*** DATA IN THIS EXERCISE Section Begins ***

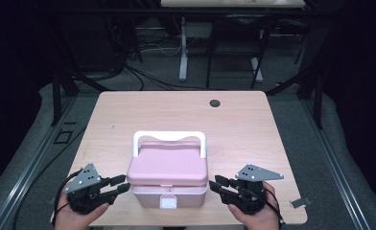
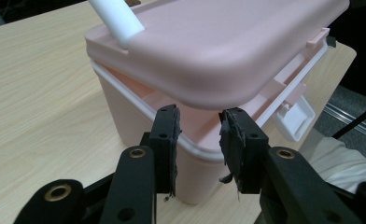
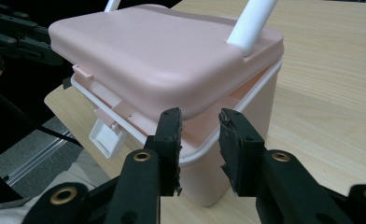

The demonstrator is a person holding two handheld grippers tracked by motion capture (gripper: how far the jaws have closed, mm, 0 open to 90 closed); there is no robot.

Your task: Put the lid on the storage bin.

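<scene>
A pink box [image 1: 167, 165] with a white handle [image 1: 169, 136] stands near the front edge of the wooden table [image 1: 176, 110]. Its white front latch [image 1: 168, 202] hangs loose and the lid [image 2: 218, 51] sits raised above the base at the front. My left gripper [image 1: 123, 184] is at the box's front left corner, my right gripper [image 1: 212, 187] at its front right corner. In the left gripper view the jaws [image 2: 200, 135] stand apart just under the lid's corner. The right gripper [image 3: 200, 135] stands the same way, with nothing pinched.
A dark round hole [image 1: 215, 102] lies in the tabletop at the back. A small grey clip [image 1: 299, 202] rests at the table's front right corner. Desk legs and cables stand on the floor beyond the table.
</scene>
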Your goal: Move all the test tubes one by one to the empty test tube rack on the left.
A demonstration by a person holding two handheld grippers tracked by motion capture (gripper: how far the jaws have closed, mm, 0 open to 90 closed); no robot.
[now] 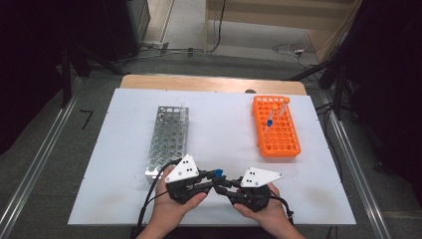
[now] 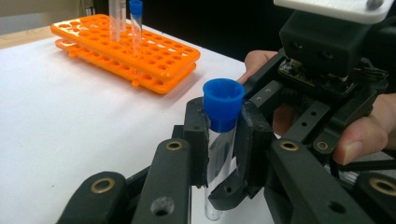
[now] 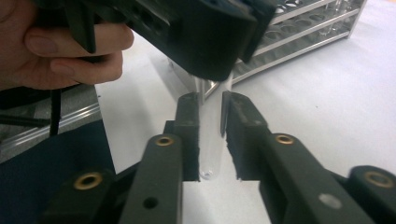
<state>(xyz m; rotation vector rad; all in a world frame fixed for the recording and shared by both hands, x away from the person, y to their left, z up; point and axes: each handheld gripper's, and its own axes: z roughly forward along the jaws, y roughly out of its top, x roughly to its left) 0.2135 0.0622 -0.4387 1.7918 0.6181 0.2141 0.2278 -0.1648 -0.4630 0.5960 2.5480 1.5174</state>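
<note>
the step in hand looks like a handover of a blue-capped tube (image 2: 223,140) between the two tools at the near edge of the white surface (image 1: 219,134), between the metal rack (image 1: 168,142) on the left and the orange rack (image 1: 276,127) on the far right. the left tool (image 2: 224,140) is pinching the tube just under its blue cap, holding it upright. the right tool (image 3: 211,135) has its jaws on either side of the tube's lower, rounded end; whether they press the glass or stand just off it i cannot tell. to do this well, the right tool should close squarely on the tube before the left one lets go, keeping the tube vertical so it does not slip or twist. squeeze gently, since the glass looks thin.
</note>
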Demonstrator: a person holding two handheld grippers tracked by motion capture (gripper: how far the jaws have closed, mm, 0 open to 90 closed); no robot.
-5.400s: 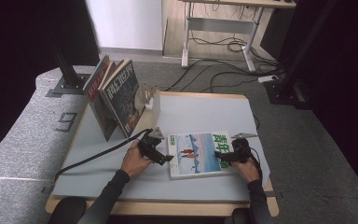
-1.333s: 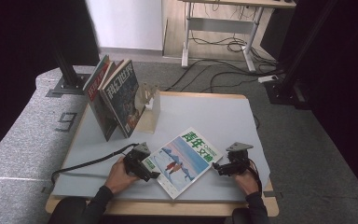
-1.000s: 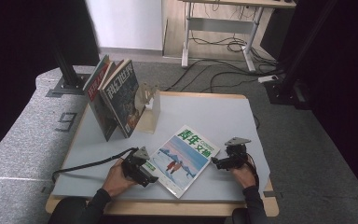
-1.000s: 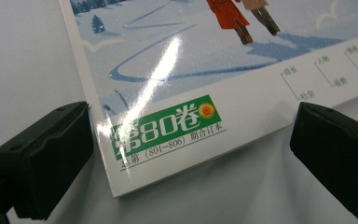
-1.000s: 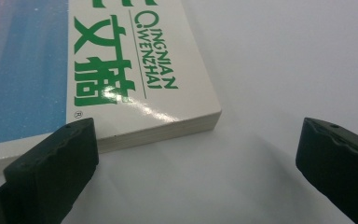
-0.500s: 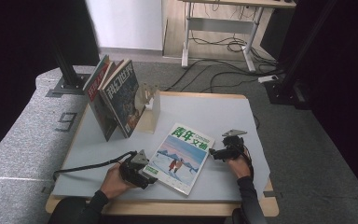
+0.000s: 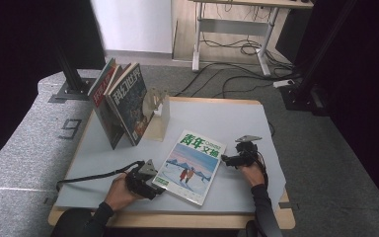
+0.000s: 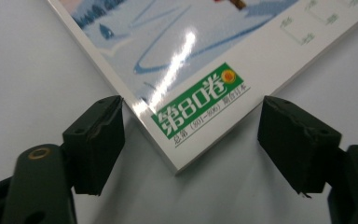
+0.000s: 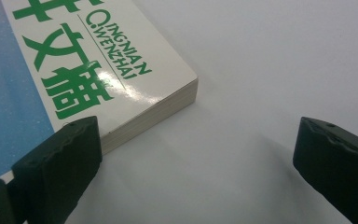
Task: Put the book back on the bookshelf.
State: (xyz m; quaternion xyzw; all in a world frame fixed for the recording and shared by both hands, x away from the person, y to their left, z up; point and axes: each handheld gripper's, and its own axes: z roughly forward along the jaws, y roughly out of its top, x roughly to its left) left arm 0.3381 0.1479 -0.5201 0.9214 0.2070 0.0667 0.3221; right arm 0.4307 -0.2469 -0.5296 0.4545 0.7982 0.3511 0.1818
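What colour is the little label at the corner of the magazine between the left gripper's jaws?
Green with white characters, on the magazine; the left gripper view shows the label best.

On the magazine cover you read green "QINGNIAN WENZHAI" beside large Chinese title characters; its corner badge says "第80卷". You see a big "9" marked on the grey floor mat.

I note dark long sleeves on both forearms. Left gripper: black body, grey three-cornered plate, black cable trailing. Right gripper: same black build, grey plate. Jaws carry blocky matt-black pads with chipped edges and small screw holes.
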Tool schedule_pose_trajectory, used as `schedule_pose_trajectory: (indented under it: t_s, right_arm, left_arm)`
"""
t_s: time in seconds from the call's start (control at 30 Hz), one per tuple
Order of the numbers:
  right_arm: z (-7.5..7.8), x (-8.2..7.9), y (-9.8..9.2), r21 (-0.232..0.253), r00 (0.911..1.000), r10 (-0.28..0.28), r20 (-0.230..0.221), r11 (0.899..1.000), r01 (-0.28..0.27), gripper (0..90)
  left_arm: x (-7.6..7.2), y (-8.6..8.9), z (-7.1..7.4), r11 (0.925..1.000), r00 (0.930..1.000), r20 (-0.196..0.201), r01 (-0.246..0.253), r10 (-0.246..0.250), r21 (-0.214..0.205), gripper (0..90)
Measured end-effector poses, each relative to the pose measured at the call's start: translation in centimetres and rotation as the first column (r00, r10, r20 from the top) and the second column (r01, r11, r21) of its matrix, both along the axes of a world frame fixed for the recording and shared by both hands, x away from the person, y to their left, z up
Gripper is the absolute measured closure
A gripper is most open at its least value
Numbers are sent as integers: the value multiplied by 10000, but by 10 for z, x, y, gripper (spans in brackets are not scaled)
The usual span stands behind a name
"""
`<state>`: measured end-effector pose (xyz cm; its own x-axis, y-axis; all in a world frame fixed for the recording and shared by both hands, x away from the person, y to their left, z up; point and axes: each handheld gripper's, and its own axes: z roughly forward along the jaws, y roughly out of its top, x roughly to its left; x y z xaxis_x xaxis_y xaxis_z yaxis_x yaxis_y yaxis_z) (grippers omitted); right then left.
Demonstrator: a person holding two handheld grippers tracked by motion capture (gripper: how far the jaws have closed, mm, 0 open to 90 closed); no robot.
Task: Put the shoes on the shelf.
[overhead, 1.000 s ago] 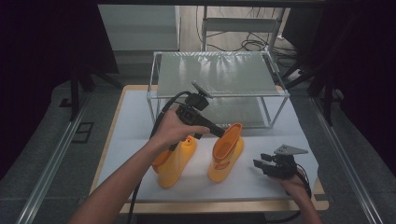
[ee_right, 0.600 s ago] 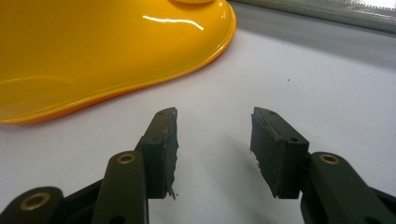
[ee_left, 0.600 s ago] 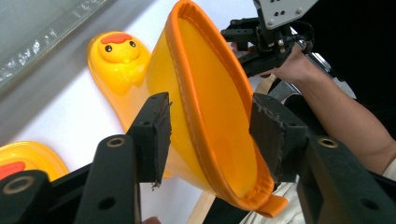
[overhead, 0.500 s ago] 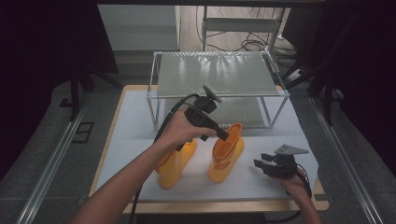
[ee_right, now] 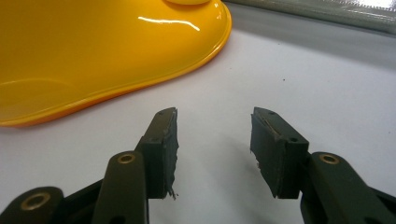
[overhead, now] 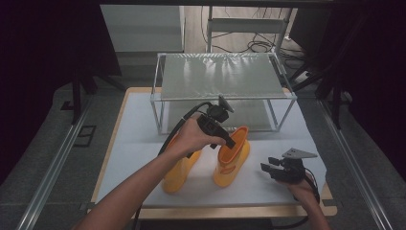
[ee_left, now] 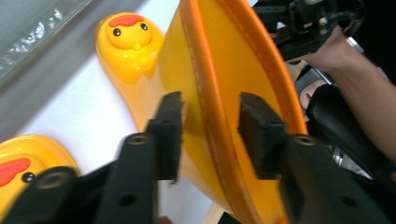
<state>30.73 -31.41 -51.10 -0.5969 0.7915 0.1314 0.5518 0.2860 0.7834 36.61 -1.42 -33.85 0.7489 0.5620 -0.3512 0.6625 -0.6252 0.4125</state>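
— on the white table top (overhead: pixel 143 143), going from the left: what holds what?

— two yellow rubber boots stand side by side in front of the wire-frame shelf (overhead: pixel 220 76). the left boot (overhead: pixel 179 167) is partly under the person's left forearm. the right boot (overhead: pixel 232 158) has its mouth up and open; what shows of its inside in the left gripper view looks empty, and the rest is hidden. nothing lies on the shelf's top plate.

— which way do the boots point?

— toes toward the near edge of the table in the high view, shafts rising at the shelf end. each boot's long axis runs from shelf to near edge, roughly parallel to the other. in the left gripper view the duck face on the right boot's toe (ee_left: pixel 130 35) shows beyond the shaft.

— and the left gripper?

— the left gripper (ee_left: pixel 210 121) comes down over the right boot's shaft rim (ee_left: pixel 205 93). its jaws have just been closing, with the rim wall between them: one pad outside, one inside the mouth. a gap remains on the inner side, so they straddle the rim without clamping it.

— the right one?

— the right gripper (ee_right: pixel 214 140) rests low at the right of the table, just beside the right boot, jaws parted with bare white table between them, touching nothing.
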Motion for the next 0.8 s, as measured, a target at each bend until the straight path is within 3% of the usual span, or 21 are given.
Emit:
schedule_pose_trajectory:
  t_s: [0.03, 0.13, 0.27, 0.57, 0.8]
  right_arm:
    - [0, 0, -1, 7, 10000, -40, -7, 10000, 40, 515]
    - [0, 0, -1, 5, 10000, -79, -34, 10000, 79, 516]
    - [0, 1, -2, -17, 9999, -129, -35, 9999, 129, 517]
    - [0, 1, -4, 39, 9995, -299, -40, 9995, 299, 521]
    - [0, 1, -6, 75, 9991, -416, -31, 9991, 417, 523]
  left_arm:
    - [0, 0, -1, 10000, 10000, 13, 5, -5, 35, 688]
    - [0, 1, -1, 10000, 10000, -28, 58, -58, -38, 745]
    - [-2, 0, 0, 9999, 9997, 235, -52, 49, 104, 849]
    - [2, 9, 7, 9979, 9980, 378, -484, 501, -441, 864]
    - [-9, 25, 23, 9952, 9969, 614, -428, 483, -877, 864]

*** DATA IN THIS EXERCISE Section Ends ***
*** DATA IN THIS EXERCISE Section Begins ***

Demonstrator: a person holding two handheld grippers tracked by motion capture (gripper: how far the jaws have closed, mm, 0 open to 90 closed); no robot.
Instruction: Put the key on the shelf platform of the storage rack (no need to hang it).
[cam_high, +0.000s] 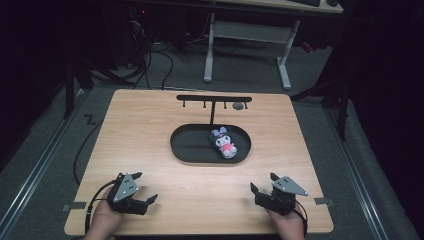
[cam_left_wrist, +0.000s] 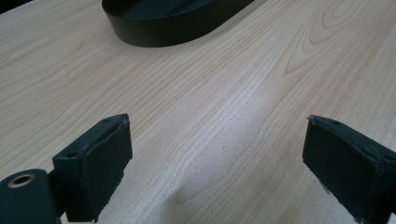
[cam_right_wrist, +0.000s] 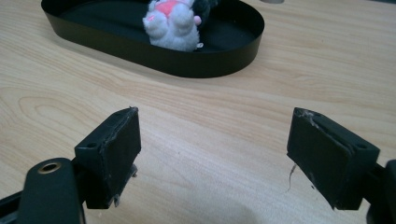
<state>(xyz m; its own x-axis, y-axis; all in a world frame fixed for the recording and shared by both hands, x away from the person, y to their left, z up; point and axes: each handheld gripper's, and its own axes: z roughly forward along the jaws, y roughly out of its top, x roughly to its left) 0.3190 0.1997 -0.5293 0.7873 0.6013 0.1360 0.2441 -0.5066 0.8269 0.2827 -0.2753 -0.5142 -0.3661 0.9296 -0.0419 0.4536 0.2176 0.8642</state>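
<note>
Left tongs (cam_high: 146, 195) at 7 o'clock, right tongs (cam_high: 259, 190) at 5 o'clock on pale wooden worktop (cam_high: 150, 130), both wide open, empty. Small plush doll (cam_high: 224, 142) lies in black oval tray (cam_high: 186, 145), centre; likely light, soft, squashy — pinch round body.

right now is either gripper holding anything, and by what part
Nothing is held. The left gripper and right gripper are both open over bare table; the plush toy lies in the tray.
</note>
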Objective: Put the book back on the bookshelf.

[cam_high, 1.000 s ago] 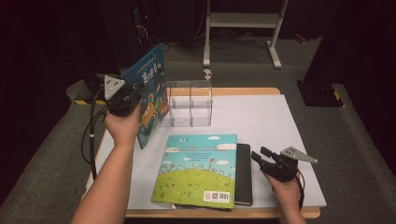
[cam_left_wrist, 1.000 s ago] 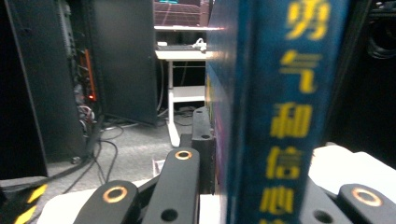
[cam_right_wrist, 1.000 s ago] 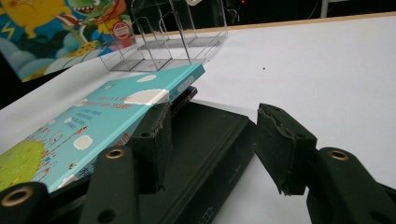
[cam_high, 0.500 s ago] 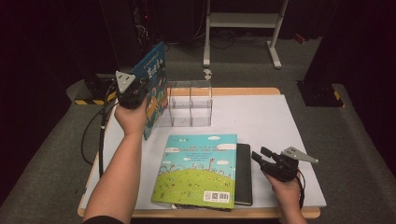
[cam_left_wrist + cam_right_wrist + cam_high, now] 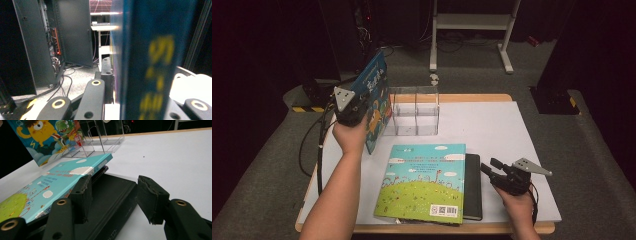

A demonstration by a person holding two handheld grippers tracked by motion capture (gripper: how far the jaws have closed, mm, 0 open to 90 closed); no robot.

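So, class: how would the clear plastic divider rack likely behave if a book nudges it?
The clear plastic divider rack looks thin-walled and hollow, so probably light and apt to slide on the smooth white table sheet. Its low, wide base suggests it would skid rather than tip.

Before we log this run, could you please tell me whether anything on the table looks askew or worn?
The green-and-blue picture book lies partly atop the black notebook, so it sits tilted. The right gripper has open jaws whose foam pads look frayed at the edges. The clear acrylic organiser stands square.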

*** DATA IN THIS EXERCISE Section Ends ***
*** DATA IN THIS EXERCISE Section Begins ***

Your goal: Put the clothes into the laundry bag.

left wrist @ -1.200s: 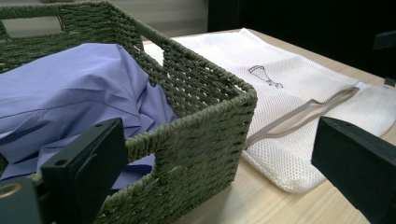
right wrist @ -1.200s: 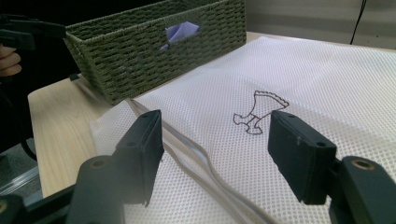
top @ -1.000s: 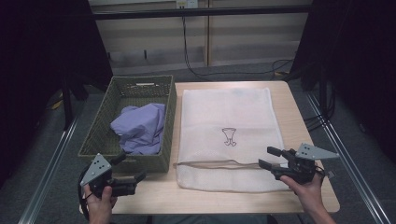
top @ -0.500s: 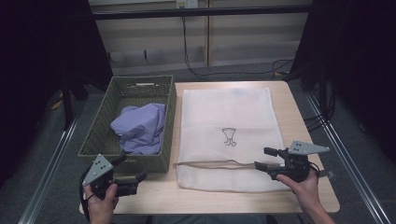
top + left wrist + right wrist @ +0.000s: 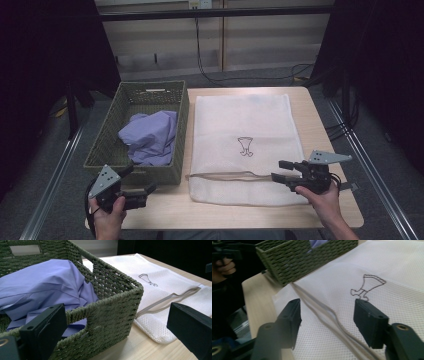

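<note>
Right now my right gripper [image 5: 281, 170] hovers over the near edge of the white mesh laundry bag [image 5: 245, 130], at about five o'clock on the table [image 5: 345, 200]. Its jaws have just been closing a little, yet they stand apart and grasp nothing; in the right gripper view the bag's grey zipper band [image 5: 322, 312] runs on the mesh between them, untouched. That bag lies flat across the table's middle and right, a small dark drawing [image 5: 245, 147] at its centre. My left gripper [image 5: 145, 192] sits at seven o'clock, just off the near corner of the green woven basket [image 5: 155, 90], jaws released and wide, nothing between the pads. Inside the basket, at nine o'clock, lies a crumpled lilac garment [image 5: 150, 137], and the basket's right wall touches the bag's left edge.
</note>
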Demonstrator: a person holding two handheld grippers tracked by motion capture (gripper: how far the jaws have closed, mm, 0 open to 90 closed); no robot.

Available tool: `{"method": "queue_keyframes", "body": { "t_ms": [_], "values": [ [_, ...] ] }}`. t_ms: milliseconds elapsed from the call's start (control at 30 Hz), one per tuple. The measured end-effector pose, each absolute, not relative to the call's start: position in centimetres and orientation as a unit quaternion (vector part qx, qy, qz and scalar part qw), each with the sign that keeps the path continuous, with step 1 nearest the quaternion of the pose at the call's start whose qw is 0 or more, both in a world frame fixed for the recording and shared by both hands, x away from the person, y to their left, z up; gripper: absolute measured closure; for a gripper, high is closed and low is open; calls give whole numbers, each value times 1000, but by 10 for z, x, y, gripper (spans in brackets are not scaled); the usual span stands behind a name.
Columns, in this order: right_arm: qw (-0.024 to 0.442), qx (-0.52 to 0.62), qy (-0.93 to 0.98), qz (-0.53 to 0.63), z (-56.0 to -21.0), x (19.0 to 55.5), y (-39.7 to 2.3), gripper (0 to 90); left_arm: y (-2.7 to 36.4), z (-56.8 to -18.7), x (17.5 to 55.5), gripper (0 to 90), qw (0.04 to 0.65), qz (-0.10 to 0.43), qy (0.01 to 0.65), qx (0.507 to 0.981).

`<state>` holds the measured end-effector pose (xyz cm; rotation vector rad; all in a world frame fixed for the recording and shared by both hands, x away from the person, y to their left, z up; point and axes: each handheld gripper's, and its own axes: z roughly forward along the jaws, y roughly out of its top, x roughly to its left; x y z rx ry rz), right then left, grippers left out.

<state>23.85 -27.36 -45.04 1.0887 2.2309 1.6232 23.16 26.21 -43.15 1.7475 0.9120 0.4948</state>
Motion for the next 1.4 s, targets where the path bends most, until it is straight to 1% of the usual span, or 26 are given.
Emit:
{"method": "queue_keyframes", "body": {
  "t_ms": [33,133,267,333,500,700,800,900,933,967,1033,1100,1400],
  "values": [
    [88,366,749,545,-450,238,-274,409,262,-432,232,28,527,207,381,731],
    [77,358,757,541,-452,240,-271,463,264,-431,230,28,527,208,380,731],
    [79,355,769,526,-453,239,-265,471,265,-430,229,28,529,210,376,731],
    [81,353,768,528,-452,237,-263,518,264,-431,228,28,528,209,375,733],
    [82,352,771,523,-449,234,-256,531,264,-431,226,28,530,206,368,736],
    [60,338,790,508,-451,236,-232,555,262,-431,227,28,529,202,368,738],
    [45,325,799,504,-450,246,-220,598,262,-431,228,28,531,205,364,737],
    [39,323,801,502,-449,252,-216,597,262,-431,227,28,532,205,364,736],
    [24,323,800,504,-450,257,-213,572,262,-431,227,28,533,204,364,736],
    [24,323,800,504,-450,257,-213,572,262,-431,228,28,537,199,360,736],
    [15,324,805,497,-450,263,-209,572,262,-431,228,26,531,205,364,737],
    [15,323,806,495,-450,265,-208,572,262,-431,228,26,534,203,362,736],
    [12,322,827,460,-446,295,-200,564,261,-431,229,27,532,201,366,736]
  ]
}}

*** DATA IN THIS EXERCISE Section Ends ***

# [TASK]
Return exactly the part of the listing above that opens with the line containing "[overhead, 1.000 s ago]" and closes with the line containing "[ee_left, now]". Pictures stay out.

# [WRITTEN REPLY]
[overhead, 1.000 s ago] 
[ee_right, 0.600 s ago] 
[ee_left, 0.600 s ago] 
[overhead, 0.500 s ago] 
[ee_right, now] 
[overhead, now] 
[ee_left, now] 

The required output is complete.